Ideally, the latter retained data should be available to the account holder free of charge and at any time (for example, by publishing it on the ISP's website in a location accessible with the account holder's username and password).

Question 4. Does this need to be set out in any more detail in the legislation, or is it sufficient to require it to be set out in the code?

The standard of evidence required must be set out in the legislation. Furthermore, it is important to note that the standard of evidence reasonable for the issue of a notification might well be lower than the standard of evidence reasonable in a civil court action for copyright infringement.

I recommend that the higher standard of evidence should be required for the issue of a notification, in order to reduce the probability of spurious notifications and also to ensure sufficiently high-quality evidence is available in the case that a civil court action takes place. I also recommend a consultation with relevant professional bodies (e.g. the British Computer Society and the Institute of Engineering and Technology) to establish how reliable evidence of internet copyright infringement can be gathered.

Question 5. This obligation is specified without any volume limit. Is that right? Should there be a restriction on how many notices a rights holder can serve, or that an ISP needs to honour (either from a specific rights holder or in total)?

A restriction on how many notices that may be served per rights holder would have the beneficial effect of encouraging rights holders to concentrate efforts on more valuable works, while limiting the load on an ISP.

On the other hand, a restriction on the number of notices that may be served per work would have the beneficial effect of encouraging rights holders to concentrate efforts on identifying more profligate filesharers in order to use the notice quota most efficiently.

Question 6. Alternatively should volumes be agreed (say) 6 months in advance between rights holders, ISPs and Ofcom to allow ISPs to prepare accordingly?

I have no comments on this question.

Question 7. Is this approach to costs the right one? Is there anything else in relation to costs that should be taken into account in the legislation? Should the legislation specific exactly how costs are to be shared or is it right to leave some flexibility in how the legislative requirements are reflected to the code?

Another option (which I support) is for rights holders to have to pay a statutory fee to the ISP on a per-accusation basis. The level of the fee would be set periodically by OFCOM based on consultation with rights holders and ISPs. This scheme would have the advantage that the amount contributed to the sc abheme by a rights holder would be proportional to the level of use by the rights holder.

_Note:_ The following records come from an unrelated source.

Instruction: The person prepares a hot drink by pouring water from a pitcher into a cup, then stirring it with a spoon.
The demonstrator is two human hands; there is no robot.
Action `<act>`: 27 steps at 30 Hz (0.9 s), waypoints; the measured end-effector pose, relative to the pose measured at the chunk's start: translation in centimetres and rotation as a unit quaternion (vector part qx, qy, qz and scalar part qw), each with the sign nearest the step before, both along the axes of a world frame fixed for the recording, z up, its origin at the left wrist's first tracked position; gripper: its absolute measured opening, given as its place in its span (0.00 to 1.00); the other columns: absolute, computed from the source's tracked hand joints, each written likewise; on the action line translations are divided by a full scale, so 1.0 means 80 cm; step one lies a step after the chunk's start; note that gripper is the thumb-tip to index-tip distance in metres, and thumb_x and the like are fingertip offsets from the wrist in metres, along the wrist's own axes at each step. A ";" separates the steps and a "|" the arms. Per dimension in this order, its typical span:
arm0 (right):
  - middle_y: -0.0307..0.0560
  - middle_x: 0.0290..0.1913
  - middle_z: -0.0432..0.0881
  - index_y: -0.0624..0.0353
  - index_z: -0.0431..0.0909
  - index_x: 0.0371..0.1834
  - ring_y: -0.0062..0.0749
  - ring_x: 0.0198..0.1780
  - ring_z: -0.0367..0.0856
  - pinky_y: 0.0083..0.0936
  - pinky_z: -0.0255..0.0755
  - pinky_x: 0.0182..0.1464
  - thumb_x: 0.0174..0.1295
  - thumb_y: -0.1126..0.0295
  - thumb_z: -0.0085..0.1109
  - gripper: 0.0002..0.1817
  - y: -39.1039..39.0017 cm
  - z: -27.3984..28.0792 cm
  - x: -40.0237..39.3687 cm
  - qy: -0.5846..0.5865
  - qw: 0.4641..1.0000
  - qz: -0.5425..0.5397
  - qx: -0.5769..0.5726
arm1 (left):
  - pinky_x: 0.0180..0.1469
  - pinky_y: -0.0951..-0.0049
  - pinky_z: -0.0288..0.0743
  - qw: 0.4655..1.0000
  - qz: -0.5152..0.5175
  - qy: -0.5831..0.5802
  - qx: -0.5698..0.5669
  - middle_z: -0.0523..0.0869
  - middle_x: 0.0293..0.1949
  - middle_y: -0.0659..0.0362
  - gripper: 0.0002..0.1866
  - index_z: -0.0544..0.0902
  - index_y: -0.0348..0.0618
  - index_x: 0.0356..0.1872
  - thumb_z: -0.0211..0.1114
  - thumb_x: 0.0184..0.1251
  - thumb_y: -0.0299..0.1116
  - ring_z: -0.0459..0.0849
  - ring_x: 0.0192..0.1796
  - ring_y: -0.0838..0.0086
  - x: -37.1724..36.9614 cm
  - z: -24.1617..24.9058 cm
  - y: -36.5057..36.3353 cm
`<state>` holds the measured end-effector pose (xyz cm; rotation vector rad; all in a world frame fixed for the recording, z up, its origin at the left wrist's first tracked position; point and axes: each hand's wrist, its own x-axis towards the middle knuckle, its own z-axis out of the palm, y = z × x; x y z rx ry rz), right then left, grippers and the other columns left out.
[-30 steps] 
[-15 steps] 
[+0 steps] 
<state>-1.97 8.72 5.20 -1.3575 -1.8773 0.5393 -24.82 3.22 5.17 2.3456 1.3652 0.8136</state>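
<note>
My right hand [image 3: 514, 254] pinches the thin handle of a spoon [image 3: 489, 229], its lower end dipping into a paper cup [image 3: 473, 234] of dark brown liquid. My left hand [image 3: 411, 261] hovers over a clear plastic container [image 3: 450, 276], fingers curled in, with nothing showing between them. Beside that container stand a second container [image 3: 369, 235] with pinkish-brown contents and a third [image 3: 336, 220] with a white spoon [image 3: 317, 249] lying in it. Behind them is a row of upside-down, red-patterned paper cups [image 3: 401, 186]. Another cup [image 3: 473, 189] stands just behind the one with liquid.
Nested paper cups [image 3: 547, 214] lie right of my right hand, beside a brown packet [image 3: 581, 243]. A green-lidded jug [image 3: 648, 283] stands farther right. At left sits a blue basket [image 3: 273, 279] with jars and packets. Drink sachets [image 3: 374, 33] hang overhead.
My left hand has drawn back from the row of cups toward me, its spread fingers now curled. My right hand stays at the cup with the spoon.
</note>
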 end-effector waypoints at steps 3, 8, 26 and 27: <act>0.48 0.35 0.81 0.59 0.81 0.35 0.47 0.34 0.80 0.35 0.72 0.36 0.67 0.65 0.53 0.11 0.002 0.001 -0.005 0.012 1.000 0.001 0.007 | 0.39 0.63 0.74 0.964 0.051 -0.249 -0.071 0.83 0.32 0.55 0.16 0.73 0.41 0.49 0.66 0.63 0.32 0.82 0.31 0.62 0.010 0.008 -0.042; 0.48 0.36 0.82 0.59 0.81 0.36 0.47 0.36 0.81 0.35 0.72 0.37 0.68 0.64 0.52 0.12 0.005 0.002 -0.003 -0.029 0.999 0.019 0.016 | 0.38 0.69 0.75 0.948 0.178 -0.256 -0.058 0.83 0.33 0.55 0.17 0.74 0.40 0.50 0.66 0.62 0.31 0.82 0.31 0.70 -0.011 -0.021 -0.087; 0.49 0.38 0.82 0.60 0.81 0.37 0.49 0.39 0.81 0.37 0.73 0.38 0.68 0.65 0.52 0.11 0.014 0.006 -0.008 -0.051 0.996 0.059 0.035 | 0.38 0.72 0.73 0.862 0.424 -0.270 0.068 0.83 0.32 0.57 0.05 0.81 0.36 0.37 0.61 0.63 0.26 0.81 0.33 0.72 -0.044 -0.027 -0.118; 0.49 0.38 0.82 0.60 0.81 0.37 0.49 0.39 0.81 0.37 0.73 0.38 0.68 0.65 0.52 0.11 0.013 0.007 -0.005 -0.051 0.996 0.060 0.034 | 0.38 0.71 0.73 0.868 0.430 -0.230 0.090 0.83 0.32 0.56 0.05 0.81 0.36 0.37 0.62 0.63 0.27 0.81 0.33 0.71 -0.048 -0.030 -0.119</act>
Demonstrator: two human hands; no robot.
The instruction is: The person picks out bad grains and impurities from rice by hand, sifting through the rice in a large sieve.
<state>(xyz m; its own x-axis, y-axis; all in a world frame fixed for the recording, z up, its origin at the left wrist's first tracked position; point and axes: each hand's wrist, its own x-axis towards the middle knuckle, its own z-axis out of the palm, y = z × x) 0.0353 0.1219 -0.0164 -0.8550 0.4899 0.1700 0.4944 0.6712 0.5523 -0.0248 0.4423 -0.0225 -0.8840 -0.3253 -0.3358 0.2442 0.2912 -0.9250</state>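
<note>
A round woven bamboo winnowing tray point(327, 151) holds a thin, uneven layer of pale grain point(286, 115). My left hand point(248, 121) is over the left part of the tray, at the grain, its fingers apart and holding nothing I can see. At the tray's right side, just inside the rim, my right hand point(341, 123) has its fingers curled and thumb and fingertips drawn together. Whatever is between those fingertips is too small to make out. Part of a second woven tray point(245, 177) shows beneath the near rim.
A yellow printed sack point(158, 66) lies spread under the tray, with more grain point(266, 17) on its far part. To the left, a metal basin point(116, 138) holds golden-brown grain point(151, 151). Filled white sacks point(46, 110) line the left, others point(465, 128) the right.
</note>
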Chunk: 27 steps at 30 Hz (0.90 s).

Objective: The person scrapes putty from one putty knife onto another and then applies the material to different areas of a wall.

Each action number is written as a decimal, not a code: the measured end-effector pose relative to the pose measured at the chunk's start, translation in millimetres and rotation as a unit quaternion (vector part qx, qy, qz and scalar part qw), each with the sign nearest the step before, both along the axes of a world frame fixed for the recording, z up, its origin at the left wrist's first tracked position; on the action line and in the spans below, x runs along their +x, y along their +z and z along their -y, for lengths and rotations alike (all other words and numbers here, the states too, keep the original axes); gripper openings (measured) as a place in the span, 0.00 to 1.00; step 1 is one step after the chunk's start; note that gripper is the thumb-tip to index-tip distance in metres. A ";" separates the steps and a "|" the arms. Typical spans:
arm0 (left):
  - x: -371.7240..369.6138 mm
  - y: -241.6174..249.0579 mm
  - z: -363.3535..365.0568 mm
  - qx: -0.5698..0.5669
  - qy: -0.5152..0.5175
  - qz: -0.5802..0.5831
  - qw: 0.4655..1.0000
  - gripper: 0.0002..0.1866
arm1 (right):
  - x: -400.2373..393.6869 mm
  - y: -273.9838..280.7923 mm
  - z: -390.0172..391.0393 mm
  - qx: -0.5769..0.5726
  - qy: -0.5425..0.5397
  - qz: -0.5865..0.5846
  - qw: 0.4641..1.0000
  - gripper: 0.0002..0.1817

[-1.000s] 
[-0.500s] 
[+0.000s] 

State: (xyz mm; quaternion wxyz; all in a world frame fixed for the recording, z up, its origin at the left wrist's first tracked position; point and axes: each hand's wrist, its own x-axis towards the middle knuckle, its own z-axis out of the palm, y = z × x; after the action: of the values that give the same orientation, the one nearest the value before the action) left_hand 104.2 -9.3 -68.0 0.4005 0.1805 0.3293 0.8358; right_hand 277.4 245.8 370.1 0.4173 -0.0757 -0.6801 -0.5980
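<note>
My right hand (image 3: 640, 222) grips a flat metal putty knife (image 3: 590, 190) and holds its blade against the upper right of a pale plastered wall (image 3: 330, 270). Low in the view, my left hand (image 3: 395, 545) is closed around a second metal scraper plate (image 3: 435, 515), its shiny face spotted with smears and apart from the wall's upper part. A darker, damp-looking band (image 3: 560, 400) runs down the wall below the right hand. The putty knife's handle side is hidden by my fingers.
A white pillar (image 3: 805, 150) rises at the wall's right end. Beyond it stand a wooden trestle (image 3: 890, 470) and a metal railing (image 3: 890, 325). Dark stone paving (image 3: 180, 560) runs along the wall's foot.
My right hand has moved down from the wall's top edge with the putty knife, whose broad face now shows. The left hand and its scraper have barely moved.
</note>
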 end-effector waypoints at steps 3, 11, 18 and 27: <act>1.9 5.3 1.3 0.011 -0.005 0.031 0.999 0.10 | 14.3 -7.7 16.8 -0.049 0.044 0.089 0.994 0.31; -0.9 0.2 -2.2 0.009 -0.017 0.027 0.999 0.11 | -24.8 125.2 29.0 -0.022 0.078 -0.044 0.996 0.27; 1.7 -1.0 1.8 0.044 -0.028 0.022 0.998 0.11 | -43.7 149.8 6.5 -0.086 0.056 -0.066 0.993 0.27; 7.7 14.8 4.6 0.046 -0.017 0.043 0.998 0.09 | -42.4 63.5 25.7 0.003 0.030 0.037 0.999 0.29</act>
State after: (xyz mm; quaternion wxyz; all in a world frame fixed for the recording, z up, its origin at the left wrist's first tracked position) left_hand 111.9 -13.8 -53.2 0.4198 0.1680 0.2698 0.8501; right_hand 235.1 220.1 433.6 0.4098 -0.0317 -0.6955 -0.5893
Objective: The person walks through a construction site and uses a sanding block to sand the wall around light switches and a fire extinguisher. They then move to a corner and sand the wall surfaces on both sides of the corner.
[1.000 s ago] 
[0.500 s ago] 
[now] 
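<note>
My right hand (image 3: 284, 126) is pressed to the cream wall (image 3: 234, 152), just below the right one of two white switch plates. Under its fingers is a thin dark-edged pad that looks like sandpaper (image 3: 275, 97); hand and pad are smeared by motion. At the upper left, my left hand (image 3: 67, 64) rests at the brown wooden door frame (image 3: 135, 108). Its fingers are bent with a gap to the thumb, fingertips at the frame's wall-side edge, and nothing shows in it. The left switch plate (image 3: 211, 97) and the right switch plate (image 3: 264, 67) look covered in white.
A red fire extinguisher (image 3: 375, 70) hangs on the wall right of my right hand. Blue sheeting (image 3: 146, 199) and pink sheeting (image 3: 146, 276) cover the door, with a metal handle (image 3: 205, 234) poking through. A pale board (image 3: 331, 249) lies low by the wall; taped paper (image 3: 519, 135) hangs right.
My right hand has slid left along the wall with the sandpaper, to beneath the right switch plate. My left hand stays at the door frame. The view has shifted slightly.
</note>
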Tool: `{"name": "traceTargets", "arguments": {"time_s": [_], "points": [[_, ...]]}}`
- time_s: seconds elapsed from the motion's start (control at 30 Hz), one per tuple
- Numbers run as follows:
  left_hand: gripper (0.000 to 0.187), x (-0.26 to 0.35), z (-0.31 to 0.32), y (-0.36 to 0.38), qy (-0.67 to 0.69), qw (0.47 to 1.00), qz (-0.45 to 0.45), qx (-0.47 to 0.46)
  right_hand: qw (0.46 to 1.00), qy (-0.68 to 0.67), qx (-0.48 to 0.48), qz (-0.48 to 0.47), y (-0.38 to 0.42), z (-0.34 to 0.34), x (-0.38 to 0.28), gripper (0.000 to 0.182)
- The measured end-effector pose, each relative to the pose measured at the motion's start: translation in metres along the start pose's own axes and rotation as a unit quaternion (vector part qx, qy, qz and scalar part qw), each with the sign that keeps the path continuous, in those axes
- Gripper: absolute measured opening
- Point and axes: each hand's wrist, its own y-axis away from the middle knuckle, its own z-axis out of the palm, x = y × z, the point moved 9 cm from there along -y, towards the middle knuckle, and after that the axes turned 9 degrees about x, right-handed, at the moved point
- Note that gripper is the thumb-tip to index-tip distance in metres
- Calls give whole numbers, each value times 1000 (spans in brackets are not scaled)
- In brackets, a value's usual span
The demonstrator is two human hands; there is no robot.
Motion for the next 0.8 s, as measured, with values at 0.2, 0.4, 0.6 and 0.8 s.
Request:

The requirement that rights holders pay for ISPs to process their accusations of copyright infringement is based on the fact that ISPs are essentially providing a service to the rights holders, and that without the ISPs cooperation the costs to rights holders in enforcing their copyrights would be much higher.

Serious Infringer Obligation

Question 8. Do you see any legal difficulty with linking a new notification with a previously gathered set of anonymised data in this way? If so, what specifically is likely to be the problem?

This section contains a number of technical and legal difficulties.

Firstly, the account holder's identity must be anonymised in such a way that rights holders (or their agents) are not able to compare data received from an ISP 'behind an ISP's back.' Therefore the anonymised identifier (e.g. a number) used to identify an infringer to a particular rights holder's agent must be different to the anonymised identifier used with any other agent, even in the case that the agent is representing the same rights holder. There must be no way for the multiple anonymous identifiers relating to a single account holder to be matched up apart from by the ISP itself. This is particularly important in the case that a particular agent is representing multiple rights holders.

I recommend a consultation with relevant professional bodies (e.g. the British Computer Society and the Institute of Engineering and Technology) to establish a standard for securely generating appropriate anonymised identifier.

Secondly, the consultation document says that the rights holder would be enabled:

... to group infringements/notifications and hence identify the IP addresses associated with multiple alleged infringements.


The identification of an account holder by the ISP may be by a mechanism other than a particular IP address, and this part of the consultation document is thus technically flawed. Indeed, several experts in civil court cases involving alleged online copyright infringement have testified that an IP address does not identify a particular account holder or even a particular computer.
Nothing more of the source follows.